> WORK REQUIRED: Starting at the first line of the data below, repeat each line word for word up to and including the line with "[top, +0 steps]".

> AVAILABLE RECORDS:
::::::

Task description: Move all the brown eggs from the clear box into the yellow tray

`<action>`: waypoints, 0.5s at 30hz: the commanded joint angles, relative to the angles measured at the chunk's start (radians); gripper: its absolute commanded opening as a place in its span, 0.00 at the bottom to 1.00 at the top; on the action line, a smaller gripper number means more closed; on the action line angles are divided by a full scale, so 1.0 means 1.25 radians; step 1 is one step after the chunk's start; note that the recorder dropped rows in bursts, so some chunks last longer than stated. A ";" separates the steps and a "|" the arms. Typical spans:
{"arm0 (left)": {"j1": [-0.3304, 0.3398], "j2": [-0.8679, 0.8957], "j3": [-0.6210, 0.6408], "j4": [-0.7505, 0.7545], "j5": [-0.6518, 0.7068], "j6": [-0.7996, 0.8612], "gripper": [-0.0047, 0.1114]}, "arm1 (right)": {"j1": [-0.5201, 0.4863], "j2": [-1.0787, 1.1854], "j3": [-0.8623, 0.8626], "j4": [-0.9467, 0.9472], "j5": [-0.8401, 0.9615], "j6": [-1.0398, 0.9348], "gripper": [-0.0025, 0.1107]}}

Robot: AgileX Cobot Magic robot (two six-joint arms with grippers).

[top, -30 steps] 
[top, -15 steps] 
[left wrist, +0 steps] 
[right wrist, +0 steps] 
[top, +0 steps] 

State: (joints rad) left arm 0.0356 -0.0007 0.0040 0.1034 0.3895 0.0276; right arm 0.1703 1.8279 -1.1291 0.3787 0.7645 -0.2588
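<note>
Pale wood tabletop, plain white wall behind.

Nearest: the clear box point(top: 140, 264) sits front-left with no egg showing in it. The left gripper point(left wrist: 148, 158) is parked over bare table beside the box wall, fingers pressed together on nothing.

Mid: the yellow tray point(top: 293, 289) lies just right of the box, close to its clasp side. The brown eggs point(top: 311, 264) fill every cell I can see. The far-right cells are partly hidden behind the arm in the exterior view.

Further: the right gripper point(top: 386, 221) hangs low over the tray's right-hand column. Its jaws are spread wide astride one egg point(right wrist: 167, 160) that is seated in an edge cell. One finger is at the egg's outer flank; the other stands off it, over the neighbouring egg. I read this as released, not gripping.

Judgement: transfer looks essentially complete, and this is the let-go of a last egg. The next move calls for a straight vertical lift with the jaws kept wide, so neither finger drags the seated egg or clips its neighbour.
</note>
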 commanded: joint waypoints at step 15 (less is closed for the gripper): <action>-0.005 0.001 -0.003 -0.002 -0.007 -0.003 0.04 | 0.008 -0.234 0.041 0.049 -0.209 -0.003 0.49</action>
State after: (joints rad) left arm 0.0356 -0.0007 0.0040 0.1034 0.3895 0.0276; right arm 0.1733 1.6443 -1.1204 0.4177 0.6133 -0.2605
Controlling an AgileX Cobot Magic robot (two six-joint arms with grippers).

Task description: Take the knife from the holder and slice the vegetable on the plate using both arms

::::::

> SOLVED PROBLEM:
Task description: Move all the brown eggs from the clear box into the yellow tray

`<action>`: waypoints, 0.5s at 30hz: the commanded joint angles, relative to the angles measured at the chunk's start (radians); gripper: its absolute commanded opening as a place in its span, 0.00 at the bottom to 1.00 at the top; on the action line, a smaller gripper number means more closed; on the action line angles are divided by a full scale, so 1.0 means 1.25 radians; step 1 is one step after the chunk's start; note that the recorder dropped rows in bursts, so some chunks last longer than stated. A ";" separates the steps and a "|" the arms. Typical spans:
{"arm0 (left)": {"j1": [-0.3304, 0.3398], "j2": [-0.8679, 0.8957], "j3": [-0.6210, 0.6408], "j4": [-0.7505, 0.7545], "j5": [-0.6518, 0.7068], "j6": [-0.7996, 0.8612], "gripper": [-0.0047, 0.1114]}, "arm1 (right)": {"j1": [-0.5201, 0.4863], "j2": [-1.0787, 1.1854], "j3": [-0.8623, 0.8626], "j4": [-0.9467, 0.9472], "j5": [-0.8401, 0.9615], "j6": [-1.0398, 0.9348], "gripper": [-0.0025, 0.1107]}}

Robot: AgileX Cobot Magic robot (two six-joint arms with grippers).

[top, -30 steps] 
[top, -15 steps] 
[left wrist, +0 steps] 
[right wrist, +0 steps] 
[top, +0 steps] 

This exercise has been fully answered.